Well bugger, there's my buddy McGraw talking about wincers that are better than some of my best songs. Don't you just HATE people like that:-) Rotten bloody show off!!!

He wrote that song about "The blue clicky thing". One of the best songs ever posted on Mudcat. I still sing it now and then, and it's so powerful that nobody ever quite knows how to react (I HATE HIM) *BIG GRIN*.

What I say is, take those "wincers" and sing then as though you mean them. There's a hell of a lot worse out there.

10 Mar 06 - 11:59 AM (#1690087)
Subject: RE: Wincers
From: GUEST,reggie miles

Just as beauty is in the eye of the beholder, wincers are in the ears of the belisteners.

I concur that some of the worst lines imaginable have made it to the tops of many charts, pop, country, folk, rock, etc. They still manage to do this today.

Oh yes I'm bad
Chamon, you know it...(Whacko Jacko)

When you've got money, connections, popularity and power you can produce and popularize any stupid idea you see fit and the funny thing about it is that there's a whole lot of folks out there that'll eat it right up with a smile on their face and then say, "Thanks! May I have another?". For example, take the idea that we here in the US were fed by our brave feds, that all would be safe from attack by using duck tape and platic sheeting on our windows and doors. It was a fifty year old variation on the theme of duck and cover I suppose. It's hard to imagine that any message could be more of a wincer but that didn't stop the masses from depleting duck tape supplies across the nation.

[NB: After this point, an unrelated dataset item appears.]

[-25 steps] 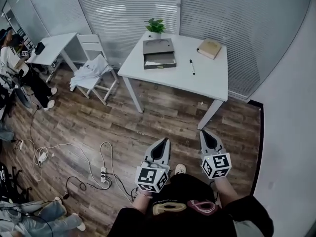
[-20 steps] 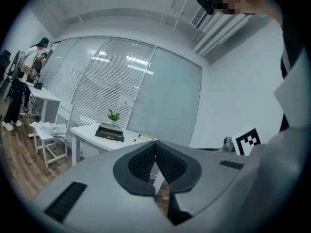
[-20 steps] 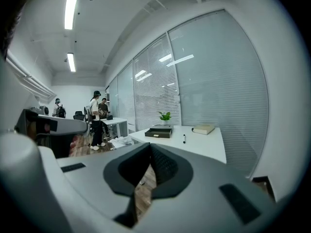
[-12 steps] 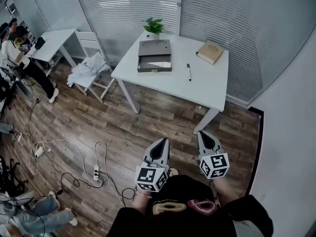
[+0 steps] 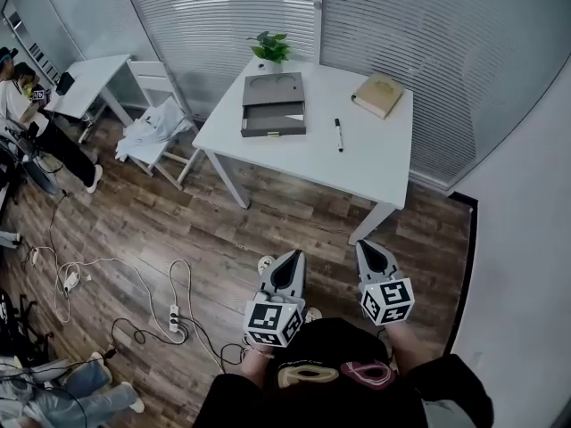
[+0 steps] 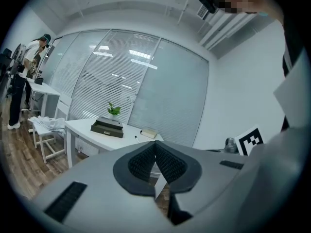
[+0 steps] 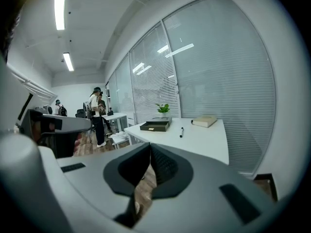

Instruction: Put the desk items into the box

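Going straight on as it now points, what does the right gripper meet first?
Probably the near edge of the white table; nothing shows between it and the right gripper, but depth is unclear.

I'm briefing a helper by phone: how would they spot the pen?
Find the white table with the potted plant. On it, between the dark box and the tan book, lies the pen. It is the only thin black stick there, far slimmer than either neighbour.
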### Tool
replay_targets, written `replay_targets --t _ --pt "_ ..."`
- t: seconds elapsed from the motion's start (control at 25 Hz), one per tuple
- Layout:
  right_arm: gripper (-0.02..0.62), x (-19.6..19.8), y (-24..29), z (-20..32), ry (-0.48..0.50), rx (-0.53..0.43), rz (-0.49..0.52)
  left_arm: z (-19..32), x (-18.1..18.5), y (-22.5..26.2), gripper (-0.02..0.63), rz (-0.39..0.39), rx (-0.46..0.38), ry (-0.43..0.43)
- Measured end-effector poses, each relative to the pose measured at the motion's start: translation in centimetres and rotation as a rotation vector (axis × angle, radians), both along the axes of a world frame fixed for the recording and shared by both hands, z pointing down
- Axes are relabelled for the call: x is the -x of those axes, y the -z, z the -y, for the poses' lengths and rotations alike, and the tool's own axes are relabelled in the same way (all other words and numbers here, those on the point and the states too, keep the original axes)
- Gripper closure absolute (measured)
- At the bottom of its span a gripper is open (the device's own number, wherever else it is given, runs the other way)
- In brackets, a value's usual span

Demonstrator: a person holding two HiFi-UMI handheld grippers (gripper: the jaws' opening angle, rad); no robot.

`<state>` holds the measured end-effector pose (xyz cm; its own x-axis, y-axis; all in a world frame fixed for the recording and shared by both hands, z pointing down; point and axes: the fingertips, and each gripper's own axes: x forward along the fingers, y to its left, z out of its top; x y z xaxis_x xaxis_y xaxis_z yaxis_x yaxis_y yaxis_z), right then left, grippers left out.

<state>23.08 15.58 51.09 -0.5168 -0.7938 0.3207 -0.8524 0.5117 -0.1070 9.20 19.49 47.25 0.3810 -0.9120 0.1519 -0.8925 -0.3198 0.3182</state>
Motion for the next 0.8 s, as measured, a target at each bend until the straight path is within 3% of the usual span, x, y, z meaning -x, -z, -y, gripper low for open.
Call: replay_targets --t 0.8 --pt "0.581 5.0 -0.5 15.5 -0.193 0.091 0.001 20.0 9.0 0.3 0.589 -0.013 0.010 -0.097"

What prompted my foray into songwriting was when I caught Dolly on a morning talk show singing one of her songs along with a karaoke kind of sound track. She sang badly off key in front of a nationally televised audience. I guess I didn't expect that from someone with all of that fame and skill. I suppose we all have our bad days. I guess it's the ones with fewer wincers that make it to the top. It was a wincer of a performance. I figured if someone like that could offer such an embarrassing show to a national audience, well, then I certainly shouldn't be shy about honing some of my material in front of a local audience and the rest, as they say, is hickstory or perhaps a hackstory. ;o)

The wincers of today could very well be the hits of tomorrow. Just make sure you've got plenty of chicken wire stapled to the front of the stage you're about to mount and watch out for low flying empties and vegetable matter.

"Thick skinned tomatoes have been known to reduce a guitar to rubble when hurled from as far as 8 or 10 furlongs." (Utah Phillips)

22 Mar 06 - 05:55 AM (#1699972)
Subject: RE: Wincers
From: alanabit

I just dug this thread up and read it through again. It had me howling with laughter. Thanks everyone. If anyone else is going to be brave, there is still plenty of space here...

08 Apr 06 - 10:46 PM (#1713516)
Subject: RE: Wincers
From: Jack the Sailor


Thanks for inviting me to post on this thread. I came to songwriting rather late in life and tend to go for humour and I carefully evaluate every line. I've written my fair share of wincers but they are usually done on purpose.

Like in my "Mona Lisa Smile" on the reason for the smile.

Maybe its a wish for the faint hearted.
Or maybe it was just because she farted.

08 Apr 06 - 11:59 PM (#1713541)
Subject: RE: Wincers
From: GUEST,mg

I know we have mentioned this before but how oh how could the person who wrote the beautiful song which now I forget the words..but come to the something like a warrior nothing will bore yer...I at least sing not like a

09 Apr 06 - 02:26 AM (#1713560)
Subject: RE: Wincers
From: alanabit

It sounds a bit like the Ian Dury school of songwriting (which I rather like).
"Van Gogh did some eyeball pleasers
He must have been a pencil squeezer
He didn't do the Mona Lisa
That was an Italian geezer
There ain't 'alf been some clever bastards...."

09 Apr 06 - 02:27 AM (#1713563)
Subject: RE: Wincers
From: Bert

If a line is too bad you can always use it in a funny song.

I wrote a song about Momma spit once, it is horrible really but always gets a laugh.

The trick is to sing it WITHOUT wincing.